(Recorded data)
········

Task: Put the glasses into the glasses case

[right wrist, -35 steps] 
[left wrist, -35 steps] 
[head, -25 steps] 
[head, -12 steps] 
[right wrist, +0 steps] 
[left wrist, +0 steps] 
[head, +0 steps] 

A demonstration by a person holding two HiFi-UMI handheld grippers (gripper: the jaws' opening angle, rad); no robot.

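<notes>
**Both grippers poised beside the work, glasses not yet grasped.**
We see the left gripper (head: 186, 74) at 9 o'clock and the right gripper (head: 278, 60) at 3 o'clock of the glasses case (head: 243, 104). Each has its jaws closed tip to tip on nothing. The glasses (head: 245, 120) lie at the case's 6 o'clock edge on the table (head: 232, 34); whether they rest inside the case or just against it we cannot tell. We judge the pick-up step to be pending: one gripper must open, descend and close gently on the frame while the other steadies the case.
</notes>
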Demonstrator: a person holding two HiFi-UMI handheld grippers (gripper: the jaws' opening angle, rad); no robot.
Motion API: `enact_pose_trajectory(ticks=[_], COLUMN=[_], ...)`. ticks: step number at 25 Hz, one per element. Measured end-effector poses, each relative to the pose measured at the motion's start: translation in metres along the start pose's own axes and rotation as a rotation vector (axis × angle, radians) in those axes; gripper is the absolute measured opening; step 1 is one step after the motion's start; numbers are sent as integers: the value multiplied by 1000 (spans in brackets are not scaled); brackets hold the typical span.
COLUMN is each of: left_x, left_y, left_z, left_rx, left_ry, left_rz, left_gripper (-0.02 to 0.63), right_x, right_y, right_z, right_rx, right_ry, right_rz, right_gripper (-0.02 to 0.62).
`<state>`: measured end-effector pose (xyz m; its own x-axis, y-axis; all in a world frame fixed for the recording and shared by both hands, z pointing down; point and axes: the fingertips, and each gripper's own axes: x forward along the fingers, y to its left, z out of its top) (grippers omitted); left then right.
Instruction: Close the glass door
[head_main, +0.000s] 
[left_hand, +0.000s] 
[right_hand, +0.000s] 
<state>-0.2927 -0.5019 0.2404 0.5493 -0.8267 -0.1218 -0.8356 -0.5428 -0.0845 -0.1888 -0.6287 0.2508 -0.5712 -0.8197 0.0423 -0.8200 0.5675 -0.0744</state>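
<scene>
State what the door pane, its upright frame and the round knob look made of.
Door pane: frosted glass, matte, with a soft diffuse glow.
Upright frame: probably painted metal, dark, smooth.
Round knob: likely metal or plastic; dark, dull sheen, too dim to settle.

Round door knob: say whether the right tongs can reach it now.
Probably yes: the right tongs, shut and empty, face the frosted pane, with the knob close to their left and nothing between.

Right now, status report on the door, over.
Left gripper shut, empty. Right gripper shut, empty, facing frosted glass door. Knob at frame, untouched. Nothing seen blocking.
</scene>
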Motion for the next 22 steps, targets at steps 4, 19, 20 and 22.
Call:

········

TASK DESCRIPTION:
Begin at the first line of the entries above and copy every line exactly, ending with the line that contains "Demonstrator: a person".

SOLUTION FOR THIS TASK:
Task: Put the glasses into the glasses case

[right wrist, -35 steps] 
[left wrist, -35 steps] 
[head, -25 steps] 
[head, -12 steps] 
[right wrist, +0 steps] 
[left wrist, +0 steps] 
[head, +0 steps] 

A demonstration by a person holding two HiFi-UMI handheld grippers (gripper: the jaws' opening angle, rad); no robot.

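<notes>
**Both grippers poised beside the work, glasses not yet grasped.**
We see the left gripper (head: 186, 74) at 9 o'clock and the right gripper (head: 278, 60) at 3 o'clock of the glasses case (head: 243, 104). Each has its jaws closed tip to tip on nothing. The glasses (head: 245, 120) lie at the case's 6 o'clock edge on the table (head: 232, 34); whether they rest inside the case or just against it we cannot tell. We judge the pick-up step to be pending: one gripper must open, descend and close gently on the frame while the other steadies the case.
</notes>
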Demonstrator: a person holding two HiFi-UMI handheld grippers (gripper: the jaws' opening angle, rad); no robot.

The exercise has now been completed.